MATERIAL TO PROCESS: Begin

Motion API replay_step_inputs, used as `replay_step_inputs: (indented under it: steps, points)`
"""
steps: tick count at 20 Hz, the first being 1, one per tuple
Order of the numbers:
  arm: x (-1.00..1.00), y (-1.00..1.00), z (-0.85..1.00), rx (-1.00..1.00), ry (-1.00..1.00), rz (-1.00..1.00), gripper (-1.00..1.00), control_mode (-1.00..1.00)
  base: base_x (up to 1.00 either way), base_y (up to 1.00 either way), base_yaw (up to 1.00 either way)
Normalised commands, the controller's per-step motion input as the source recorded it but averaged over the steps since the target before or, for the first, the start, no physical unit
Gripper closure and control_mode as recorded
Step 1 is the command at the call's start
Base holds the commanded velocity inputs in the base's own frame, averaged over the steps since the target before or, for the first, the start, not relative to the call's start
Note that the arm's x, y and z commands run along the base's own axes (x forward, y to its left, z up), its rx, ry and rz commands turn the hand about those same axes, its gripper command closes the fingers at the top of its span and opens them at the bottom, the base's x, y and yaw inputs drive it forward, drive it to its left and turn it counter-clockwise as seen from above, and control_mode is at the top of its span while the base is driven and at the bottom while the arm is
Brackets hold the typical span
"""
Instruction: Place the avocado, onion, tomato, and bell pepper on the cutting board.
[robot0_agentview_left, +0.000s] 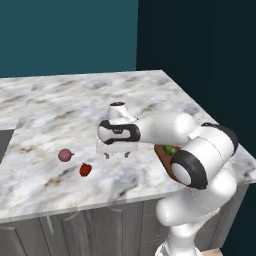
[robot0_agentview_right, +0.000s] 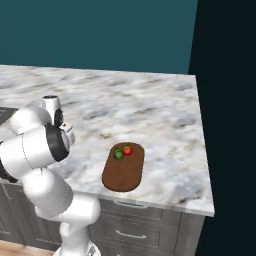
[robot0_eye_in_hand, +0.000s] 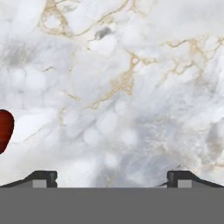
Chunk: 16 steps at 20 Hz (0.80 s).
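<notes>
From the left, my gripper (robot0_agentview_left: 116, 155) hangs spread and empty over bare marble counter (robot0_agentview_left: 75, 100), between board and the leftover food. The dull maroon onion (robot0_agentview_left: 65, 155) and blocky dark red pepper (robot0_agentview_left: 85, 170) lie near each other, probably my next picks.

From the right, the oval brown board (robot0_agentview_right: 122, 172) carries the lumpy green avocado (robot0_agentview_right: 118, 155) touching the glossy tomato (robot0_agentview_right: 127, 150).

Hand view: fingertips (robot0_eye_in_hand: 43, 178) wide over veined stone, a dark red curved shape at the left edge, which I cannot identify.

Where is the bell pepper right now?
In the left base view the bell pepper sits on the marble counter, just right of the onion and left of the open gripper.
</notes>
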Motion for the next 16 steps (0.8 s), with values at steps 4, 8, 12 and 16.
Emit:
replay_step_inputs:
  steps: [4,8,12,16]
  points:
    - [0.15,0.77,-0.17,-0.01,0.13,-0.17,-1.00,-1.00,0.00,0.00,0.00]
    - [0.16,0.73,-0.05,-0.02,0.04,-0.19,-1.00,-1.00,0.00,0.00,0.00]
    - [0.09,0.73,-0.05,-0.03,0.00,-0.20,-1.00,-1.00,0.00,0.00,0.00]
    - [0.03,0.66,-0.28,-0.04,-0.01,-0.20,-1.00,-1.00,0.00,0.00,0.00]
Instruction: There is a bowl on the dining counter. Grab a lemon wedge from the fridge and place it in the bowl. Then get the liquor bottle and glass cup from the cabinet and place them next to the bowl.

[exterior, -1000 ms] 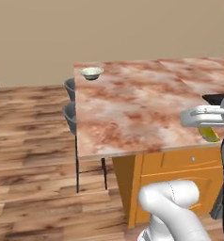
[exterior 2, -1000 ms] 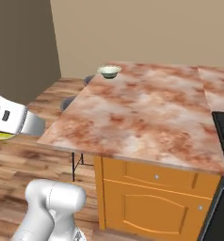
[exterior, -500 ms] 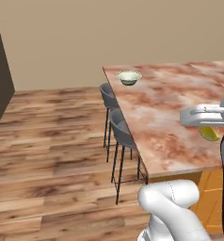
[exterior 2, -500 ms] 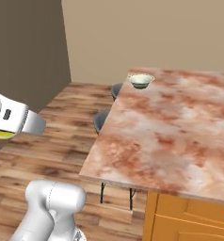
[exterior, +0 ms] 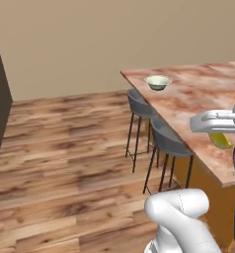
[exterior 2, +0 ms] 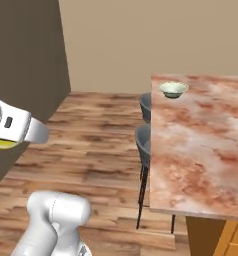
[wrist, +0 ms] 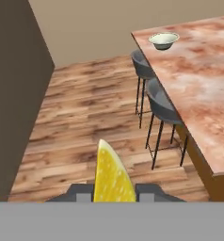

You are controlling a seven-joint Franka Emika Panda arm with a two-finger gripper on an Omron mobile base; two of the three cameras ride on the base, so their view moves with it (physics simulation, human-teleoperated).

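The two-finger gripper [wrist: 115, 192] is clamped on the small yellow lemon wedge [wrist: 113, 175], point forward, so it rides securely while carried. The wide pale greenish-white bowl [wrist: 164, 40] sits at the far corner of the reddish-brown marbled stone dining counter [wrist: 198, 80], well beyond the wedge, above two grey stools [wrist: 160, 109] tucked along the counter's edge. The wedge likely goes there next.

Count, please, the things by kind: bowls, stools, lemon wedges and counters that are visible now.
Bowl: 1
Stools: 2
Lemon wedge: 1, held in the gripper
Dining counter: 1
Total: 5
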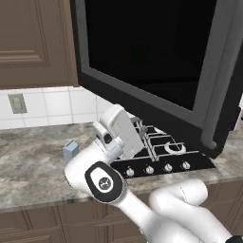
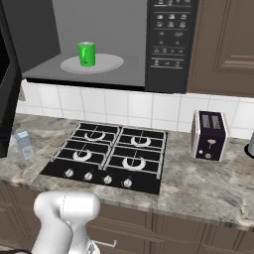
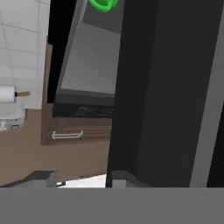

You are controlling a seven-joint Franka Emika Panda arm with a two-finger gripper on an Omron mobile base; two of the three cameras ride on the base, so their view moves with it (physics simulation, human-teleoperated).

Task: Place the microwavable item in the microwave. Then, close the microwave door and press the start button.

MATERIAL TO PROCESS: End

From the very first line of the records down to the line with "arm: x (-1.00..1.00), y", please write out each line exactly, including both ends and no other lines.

Motion API replay_step_inputs, used as `replay_step_inputs: (indented under it: steps, points)`
"""
steps: tick count at 20 Hz, the first being 1, one per tuple
Order of the numbers:
  arm: x (-1.00..1.00), y (-1.00..1.00), z (-0.85..1.00), rx (-1.00..1.00), ry (-1.00..1.00), rz (-1.00..1.00), gripper (-1.00..1.00), control_mode (-1.00..1.00)

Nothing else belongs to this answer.